══ Stored data ══
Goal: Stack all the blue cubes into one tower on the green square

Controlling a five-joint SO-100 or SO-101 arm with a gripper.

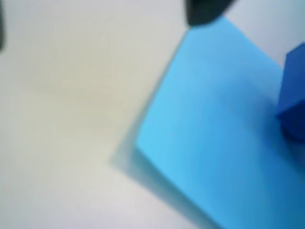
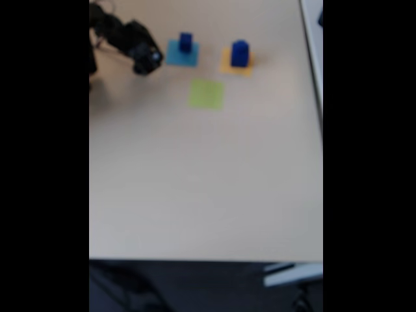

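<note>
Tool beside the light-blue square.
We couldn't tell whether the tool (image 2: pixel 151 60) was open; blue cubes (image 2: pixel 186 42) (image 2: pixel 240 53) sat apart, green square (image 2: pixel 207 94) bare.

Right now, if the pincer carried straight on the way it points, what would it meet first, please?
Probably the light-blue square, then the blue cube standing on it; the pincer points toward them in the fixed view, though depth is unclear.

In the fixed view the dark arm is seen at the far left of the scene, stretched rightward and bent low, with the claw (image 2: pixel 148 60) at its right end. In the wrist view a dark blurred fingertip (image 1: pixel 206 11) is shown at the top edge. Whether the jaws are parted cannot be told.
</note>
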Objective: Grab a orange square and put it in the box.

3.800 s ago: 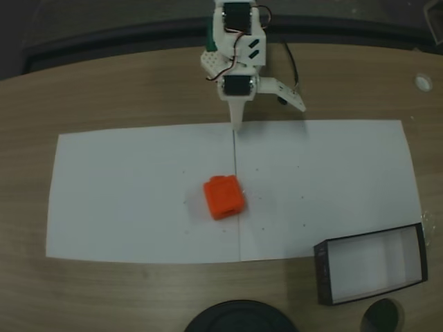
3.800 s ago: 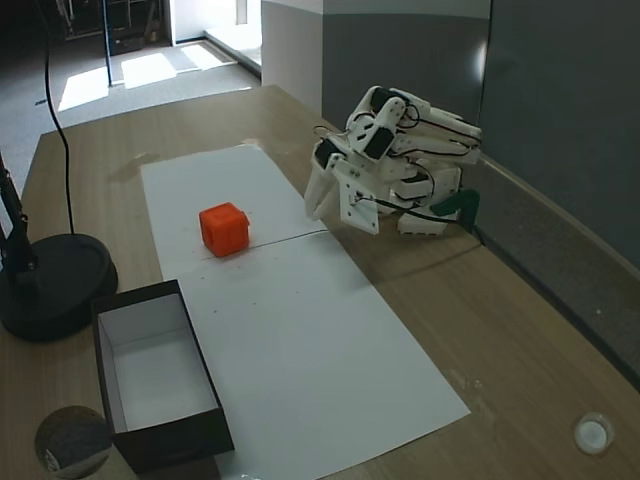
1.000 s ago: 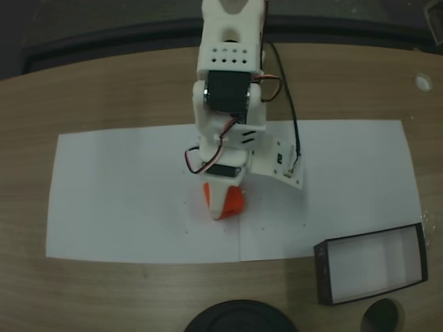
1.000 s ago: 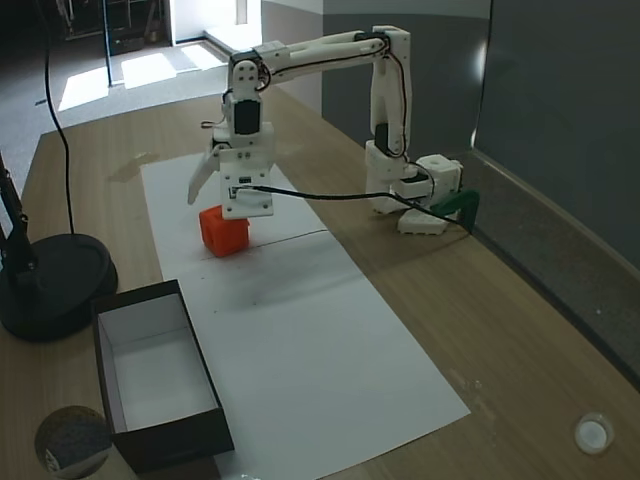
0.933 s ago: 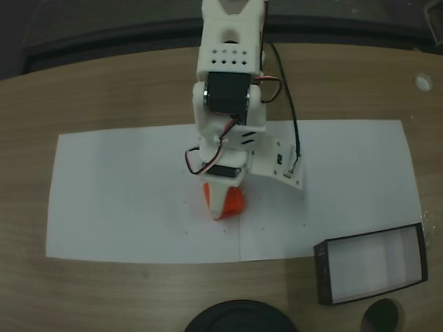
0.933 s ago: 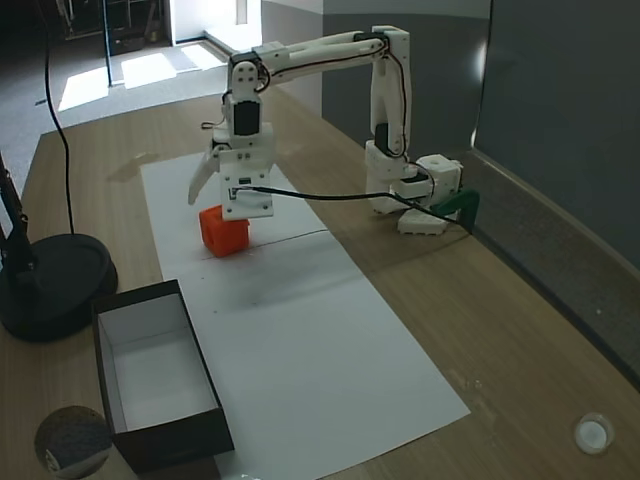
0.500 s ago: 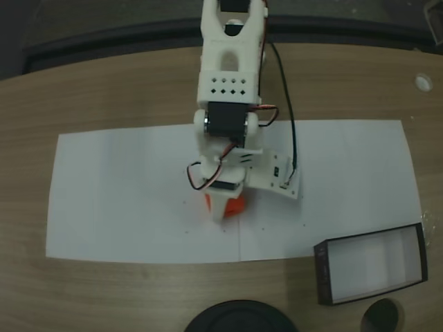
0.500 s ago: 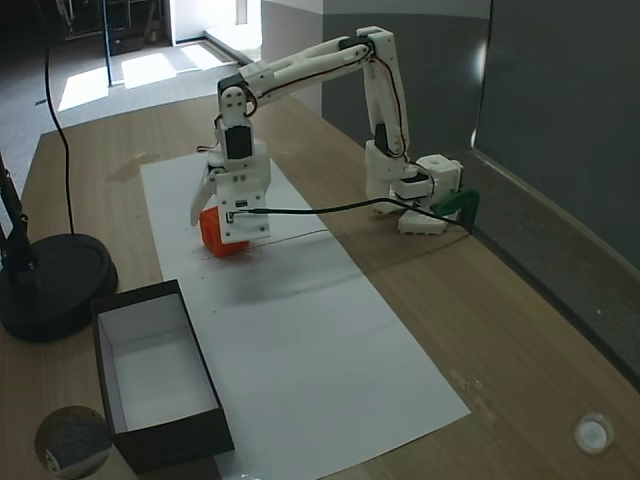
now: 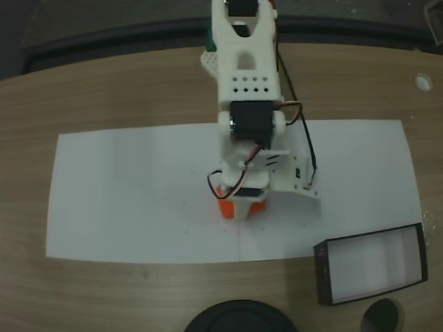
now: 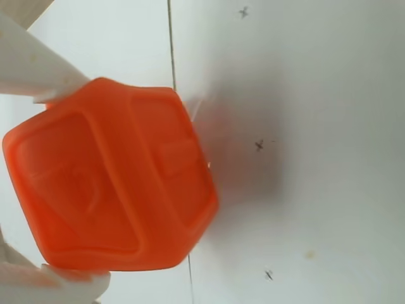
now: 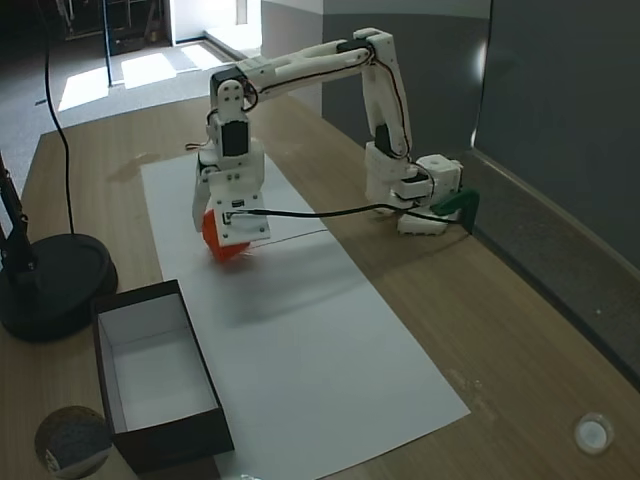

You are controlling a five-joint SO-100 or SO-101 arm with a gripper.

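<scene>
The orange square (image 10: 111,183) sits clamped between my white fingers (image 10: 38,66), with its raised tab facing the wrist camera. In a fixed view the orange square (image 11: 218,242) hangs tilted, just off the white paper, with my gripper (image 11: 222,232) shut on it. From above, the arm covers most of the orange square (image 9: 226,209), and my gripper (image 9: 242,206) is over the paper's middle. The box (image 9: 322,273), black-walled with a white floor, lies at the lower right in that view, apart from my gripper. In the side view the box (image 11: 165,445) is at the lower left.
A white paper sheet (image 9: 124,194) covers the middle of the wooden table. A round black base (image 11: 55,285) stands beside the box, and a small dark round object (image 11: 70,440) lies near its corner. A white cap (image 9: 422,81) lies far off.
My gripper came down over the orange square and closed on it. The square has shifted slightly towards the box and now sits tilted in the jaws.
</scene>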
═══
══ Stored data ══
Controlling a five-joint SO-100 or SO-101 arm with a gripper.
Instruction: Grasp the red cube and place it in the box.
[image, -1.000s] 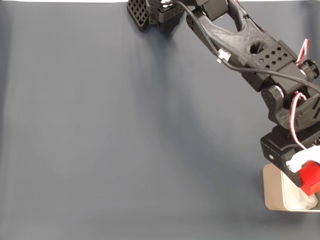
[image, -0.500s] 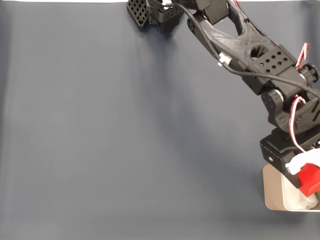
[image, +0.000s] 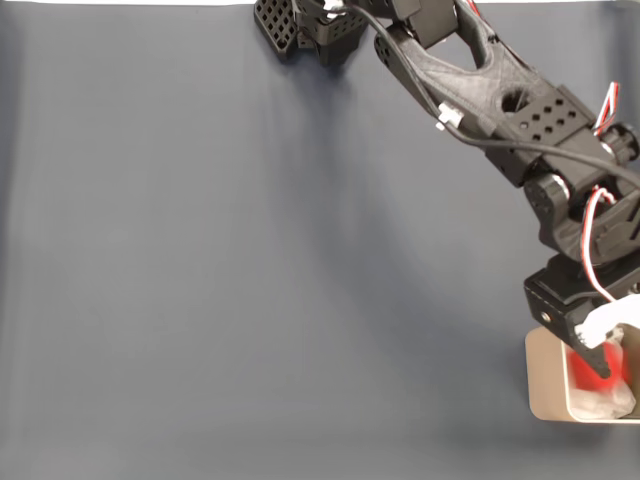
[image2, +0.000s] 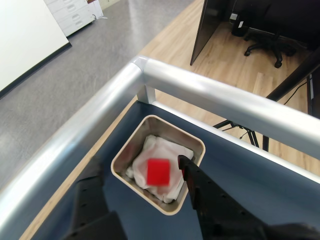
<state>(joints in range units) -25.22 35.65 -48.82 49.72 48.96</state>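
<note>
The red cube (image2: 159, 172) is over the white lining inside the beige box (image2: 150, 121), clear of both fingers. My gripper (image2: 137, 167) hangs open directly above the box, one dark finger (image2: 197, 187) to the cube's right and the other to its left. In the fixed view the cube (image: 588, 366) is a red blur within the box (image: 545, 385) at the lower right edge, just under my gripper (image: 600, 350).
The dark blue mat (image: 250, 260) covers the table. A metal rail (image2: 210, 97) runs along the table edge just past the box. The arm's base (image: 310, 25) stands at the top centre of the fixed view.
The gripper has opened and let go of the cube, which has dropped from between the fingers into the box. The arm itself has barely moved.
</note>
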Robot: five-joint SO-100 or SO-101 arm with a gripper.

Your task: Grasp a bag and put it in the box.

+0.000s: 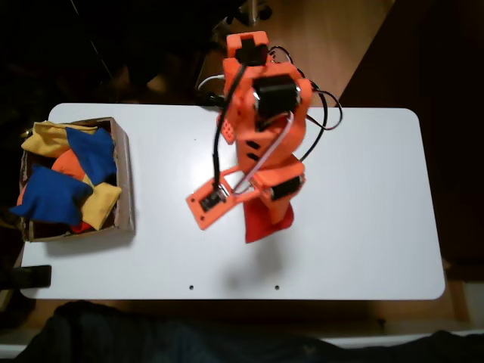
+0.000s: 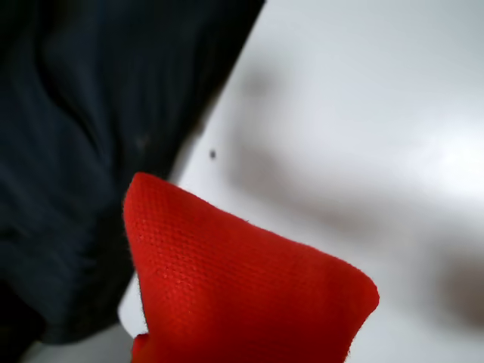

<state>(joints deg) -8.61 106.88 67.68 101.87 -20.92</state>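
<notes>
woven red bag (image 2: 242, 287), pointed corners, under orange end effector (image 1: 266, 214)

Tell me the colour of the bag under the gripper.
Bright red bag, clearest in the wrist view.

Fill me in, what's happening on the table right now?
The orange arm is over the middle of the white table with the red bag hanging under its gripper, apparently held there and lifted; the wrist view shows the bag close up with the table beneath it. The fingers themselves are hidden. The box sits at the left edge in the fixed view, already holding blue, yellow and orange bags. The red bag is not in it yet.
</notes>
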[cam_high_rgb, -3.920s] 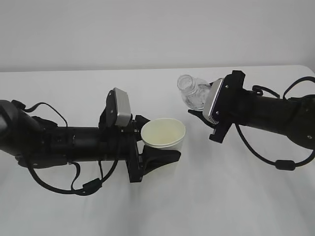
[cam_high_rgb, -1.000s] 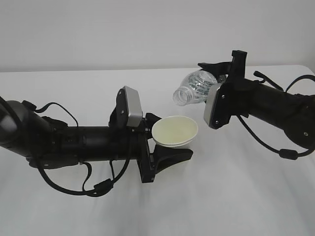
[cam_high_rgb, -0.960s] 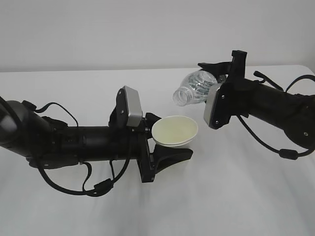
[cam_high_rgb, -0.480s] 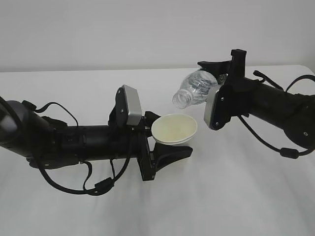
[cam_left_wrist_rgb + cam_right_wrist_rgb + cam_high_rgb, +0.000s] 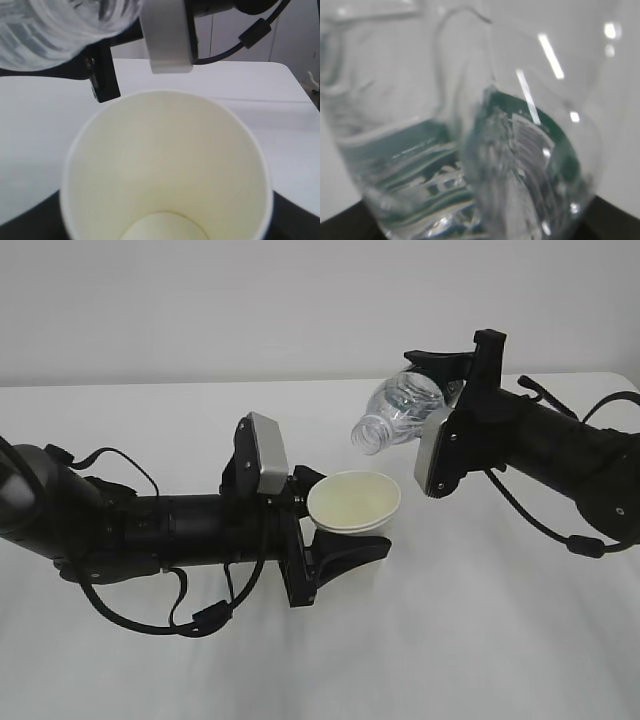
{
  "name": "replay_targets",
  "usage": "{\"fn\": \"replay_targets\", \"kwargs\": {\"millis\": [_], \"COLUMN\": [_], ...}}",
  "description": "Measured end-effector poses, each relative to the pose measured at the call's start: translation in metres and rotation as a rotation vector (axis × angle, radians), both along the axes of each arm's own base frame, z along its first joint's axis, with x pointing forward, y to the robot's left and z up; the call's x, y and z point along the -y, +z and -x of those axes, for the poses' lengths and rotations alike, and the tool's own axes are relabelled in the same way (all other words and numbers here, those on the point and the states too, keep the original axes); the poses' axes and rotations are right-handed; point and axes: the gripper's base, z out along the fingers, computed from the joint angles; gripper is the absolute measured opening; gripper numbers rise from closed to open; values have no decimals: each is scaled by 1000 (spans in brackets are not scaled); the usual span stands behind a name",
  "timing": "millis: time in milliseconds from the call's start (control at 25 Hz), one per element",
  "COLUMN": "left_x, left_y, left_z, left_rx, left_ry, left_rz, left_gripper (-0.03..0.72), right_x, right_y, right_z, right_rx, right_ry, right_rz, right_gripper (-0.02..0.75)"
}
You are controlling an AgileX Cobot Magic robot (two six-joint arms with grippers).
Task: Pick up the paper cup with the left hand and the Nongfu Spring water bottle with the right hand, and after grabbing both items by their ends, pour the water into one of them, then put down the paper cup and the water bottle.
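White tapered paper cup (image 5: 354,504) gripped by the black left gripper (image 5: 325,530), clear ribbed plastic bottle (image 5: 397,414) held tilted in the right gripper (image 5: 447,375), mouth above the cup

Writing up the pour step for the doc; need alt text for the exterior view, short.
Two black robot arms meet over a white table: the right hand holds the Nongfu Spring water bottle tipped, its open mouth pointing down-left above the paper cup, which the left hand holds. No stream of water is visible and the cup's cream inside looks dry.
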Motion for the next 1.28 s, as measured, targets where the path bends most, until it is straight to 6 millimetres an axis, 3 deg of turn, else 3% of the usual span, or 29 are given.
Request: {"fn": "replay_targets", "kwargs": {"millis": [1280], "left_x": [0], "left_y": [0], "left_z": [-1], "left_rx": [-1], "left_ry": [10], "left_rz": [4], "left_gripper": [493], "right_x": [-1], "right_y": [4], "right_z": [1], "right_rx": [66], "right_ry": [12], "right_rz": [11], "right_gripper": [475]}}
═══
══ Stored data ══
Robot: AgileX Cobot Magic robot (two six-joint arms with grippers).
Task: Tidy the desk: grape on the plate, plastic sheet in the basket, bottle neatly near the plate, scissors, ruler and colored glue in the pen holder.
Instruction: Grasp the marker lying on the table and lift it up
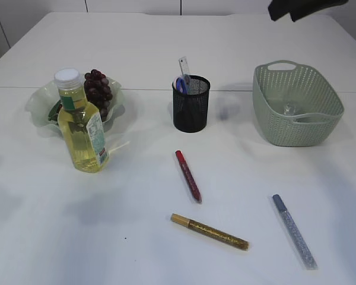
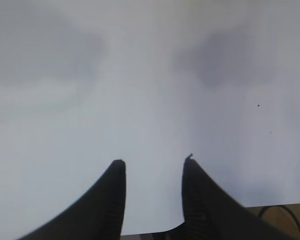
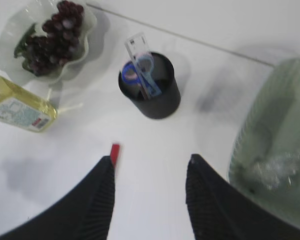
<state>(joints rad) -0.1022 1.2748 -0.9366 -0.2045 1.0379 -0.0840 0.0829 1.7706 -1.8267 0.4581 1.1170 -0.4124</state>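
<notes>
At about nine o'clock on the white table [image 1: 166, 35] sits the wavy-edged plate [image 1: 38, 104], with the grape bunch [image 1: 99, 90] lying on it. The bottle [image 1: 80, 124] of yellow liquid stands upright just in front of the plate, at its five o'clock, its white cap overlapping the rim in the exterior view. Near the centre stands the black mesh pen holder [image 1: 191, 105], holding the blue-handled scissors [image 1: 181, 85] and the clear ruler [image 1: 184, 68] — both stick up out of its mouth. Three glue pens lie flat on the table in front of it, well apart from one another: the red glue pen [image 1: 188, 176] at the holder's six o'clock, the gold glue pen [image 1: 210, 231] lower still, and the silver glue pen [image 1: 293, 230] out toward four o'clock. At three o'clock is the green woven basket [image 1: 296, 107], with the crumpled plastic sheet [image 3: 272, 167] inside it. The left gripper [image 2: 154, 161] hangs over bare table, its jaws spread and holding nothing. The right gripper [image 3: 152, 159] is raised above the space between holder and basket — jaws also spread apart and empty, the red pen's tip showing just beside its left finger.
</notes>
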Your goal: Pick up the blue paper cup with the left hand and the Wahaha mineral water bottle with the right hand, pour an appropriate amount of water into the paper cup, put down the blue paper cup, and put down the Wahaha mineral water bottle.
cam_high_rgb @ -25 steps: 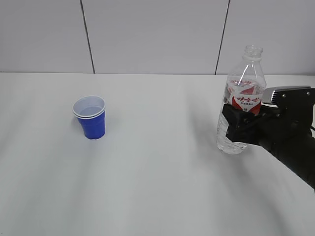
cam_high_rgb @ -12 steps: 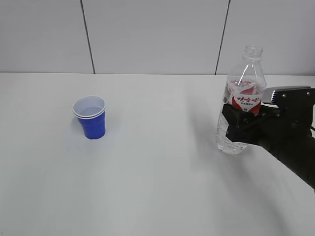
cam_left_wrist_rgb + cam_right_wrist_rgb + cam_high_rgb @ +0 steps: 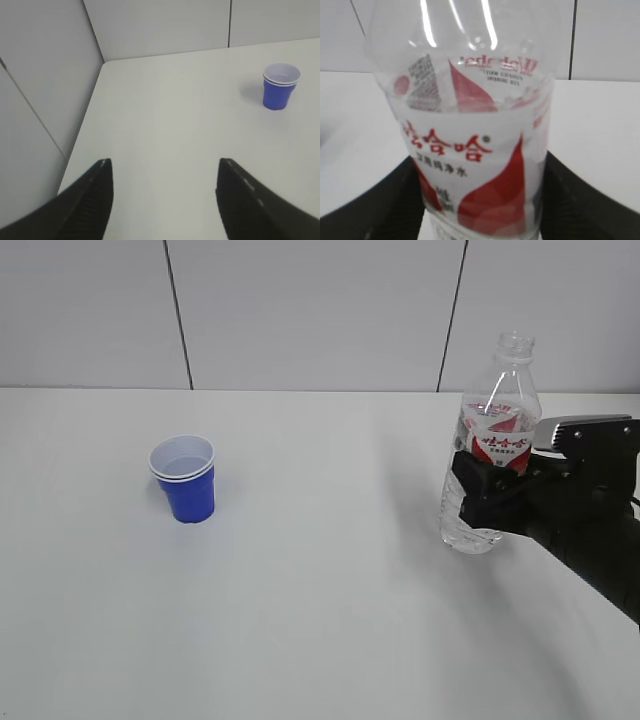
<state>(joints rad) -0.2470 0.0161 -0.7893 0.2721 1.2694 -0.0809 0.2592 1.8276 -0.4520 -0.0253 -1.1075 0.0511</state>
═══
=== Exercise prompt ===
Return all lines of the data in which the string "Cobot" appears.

=== Worked solution ===
You are controlling an AgileX Cobot Magic robot (two six-joint arms with grippers).
Robot: AgileX Cobot Magic robot (two six-joint arms with grippers).

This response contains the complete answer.